(DIRECTIONS) Using the data beneath this instruction, retype only the lines from the one that contains "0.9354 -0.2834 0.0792" down to the one that contains "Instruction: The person", both included, exactly as they appear.
•••••
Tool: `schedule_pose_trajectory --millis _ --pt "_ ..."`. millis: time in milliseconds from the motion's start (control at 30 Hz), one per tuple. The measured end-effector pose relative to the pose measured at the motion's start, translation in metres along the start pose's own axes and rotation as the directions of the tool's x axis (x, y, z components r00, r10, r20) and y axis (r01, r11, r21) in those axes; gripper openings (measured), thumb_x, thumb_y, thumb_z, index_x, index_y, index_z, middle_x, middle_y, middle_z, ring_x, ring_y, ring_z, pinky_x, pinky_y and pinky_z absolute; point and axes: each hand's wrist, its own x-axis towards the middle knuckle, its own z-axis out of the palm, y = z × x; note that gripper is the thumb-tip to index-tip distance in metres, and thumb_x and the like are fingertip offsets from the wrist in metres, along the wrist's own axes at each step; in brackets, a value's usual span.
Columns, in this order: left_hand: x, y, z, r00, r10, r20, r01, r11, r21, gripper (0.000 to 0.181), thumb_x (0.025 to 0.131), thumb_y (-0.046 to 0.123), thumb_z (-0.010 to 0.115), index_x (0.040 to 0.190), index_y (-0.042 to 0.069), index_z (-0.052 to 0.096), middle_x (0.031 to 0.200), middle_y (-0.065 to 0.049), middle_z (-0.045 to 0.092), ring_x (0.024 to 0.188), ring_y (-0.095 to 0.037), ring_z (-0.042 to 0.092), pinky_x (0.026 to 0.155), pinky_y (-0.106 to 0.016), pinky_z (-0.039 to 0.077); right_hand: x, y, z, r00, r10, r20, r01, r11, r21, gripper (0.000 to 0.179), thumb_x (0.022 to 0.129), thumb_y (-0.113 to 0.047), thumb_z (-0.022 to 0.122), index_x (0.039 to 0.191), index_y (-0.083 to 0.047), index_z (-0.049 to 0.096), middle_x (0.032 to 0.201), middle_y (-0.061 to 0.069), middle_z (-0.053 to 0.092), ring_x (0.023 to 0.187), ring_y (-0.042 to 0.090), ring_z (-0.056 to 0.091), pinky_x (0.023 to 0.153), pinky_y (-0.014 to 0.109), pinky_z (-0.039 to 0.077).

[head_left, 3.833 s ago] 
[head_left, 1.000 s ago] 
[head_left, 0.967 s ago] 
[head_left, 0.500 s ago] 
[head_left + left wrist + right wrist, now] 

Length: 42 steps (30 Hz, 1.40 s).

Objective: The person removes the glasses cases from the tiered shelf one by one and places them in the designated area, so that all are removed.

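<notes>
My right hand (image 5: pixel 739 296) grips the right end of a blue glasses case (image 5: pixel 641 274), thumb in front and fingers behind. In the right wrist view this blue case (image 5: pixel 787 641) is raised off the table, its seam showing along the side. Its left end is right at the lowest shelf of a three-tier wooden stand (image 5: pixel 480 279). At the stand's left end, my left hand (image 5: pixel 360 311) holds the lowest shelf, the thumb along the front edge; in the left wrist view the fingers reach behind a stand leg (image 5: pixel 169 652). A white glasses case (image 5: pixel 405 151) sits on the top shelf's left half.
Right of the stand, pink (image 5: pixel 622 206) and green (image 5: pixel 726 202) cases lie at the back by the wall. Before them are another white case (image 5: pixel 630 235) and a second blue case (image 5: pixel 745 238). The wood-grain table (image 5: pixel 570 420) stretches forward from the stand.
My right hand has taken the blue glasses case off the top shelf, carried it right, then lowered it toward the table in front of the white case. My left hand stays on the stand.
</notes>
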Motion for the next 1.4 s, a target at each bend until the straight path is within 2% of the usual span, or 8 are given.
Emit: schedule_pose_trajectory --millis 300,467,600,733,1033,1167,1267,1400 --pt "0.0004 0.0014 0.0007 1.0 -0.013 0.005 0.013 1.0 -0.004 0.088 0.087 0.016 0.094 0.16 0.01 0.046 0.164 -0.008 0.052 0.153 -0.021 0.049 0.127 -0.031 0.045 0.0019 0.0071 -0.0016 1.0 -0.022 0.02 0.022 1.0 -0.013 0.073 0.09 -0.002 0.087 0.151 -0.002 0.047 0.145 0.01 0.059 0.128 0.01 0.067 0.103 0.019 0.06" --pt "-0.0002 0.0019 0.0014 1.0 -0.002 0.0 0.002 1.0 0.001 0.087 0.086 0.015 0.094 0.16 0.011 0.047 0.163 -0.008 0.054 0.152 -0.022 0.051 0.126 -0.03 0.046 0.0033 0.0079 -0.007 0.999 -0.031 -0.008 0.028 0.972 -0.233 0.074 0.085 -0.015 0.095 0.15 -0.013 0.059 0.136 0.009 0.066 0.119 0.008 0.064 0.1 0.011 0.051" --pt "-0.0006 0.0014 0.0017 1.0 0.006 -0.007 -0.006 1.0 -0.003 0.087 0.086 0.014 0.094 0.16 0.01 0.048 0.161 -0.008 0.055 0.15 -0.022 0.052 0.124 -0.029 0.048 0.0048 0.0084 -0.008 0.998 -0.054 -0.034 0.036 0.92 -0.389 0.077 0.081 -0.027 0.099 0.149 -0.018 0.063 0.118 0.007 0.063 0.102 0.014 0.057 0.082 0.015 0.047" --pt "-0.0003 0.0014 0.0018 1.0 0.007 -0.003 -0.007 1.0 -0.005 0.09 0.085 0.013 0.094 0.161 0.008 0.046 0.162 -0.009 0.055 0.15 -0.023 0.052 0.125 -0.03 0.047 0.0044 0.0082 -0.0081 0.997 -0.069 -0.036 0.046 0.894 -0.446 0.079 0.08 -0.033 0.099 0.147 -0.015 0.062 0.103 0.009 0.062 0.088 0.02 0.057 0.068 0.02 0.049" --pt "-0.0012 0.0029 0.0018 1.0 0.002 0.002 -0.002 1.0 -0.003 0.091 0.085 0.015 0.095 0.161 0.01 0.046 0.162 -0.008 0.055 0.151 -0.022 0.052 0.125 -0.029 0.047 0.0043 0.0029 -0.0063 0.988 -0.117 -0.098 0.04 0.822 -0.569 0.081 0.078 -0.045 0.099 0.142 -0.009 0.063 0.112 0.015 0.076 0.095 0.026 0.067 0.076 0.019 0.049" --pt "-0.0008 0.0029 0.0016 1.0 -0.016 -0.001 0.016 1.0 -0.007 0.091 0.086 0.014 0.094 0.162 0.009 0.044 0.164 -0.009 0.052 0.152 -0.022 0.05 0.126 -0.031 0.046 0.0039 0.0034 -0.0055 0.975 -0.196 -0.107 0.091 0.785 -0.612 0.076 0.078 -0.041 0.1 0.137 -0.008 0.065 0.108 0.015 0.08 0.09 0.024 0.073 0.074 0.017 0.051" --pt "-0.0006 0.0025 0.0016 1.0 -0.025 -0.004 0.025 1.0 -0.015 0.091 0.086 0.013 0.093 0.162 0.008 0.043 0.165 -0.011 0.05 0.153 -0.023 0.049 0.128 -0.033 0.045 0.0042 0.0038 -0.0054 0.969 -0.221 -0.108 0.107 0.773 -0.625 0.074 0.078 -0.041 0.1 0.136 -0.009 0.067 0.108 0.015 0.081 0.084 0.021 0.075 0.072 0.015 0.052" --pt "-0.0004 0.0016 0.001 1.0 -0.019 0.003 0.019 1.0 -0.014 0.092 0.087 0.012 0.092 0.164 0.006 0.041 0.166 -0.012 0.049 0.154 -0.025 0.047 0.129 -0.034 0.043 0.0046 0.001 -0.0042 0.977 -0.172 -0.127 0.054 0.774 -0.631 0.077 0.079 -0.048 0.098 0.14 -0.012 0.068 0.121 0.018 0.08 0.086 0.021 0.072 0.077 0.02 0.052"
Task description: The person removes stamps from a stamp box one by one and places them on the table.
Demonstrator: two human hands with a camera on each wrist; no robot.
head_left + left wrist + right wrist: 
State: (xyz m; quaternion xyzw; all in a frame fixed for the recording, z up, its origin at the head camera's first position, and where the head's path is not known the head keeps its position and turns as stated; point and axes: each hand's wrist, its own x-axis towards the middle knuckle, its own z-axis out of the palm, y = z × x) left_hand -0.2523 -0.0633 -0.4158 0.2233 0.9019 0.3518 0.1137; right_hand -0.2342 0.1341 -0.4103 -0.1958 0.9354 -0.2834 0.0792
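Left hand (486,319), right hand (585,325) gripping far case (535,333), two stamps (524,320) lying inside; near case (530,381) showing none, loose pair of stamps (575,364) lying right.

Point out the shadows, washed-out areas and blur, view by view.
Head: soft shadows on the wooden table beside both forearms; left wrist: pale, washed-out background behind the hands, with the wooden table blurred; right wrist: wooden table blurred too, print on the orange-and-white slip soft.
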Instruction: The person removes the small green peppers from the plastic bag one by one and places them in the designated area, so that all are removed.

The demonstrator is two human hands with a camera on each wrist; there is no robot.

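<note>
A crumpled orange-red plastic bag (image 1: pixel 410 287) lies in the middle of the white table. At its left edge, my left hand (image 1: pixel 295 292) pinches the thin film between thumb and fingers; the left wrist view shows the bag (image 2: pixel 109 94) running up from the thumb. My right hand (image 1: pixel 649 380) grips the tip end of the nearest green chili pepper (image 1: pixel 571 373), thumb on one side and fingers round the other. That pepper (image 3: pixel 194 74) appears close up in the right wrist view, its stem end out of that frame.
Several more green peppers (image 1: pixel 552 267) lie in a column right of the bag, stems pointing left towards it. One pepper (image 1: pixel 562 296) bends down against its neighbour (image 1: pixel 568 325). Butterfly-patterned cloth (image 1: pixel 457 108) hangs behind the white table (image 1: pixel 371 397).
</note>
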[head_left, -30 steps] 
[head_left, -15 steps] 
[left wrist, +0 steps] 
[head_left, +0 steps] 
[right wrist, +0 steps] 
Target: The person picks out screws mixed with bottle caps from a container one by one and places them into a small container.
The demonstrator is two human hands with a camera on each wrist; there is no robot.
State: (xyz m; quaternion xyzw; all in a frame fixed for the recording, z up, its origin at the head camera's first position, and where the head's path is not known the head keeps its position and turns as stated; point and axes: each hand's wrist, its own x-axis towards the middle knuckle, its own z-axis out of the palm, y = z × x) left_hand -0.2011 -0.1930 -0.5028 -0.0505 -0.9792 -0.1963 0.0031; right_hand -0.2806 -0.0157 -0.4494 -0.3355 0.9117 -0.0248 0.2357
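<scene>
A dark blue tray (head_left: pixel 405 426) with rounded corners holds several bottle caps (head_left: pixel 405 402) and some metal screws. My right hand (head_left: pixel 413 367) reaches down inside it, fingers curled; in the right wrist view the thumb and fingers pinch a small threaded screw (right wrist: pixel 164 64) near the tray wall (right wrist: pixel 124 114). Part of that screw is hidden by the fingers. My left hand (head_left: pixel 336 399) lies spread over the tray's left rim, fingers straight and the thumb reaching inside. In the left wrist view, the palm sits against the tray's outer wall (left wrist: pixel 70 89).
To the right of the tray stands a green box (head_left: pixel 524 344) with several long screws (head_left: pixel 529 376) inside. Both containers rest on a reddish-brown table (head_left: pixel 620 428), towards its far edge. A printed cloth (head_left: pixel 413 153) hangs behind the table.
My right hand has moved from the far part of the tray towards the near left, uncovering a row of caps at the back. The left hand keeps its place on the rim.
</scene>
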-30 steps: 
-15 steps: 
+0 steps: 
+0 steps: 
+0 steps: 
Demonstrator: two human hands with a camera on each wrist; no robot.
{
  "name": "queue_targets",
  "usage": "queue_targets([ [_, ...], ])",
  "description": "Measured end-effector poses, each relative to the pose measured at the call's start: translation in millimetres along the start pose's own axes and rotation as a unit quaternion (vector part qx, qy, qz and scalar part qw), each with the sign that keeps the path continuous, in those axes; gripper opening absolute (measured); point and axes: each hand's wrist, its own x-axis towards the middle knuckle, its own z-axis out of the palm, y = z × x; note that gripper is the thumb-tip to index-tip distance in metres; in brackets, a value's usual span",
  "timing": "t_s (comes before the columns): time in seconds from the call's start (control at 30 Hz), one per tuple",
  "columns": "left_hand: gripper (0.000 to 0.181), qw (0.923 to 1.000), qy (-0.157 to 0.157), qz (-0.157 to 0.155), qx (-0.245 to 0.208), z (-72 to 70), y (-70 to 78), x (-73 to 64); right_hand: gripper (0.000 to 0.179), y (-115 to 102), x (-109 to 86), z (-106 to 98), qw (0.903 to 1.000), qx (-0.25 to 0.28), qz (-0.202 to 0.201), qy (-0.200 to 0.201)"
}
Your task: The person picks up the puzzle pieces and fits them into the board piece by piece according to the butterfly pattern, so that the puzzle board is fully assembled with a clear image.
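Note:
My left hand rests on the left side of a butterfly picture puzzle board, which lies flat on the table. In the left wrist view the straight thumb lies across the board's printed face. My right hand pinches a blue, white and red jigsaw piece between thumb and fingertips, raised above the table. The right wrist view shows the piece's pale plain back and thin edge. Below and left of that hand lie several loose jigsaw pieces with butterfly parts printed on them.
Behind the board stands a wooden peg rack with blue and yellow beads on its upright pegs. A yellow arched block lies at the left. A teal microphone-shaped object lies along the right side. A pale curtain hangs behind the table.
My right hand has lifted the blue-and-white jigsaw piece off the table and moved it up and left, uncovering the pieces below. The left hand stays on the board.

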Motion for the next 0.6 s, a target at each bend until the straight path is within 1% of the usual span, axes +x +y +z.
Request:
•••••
(REPLY TO THE TASK)
State: (xyz m; quaternion xyzw; all in a frame fixed for the recording, z up, its origin at the head camera's first position, and where the head's path is not known the head keeps its position and turns as stated; point and axes: each hand's wrist, its own x-axis towards the middle knuckle, its own z-axis out of the palm, y = z × x) left_hand -0.2523 -0.0633 -0.4158 0.2233 0.9019 0.3518 0.1137; right_hand -0.2342 0.1341 -0.4103 -0.1958 0.9354 -0.2834 0.0792
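Left hand (486,319), right hand (585,325) gripping far case (535,333), two stamps (524,320) lying inside; near case (530,381) showing none, loose pair of stamps (575,364) lying right.

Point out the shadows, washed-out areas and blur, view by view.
Head: soft shadows on the wooden table beside both forearms; left wrist: pale, washed-out background behind the hands, with the wooden table blurred; right wrist: wooden table blurred too, print on the orange-and-white slip soft.
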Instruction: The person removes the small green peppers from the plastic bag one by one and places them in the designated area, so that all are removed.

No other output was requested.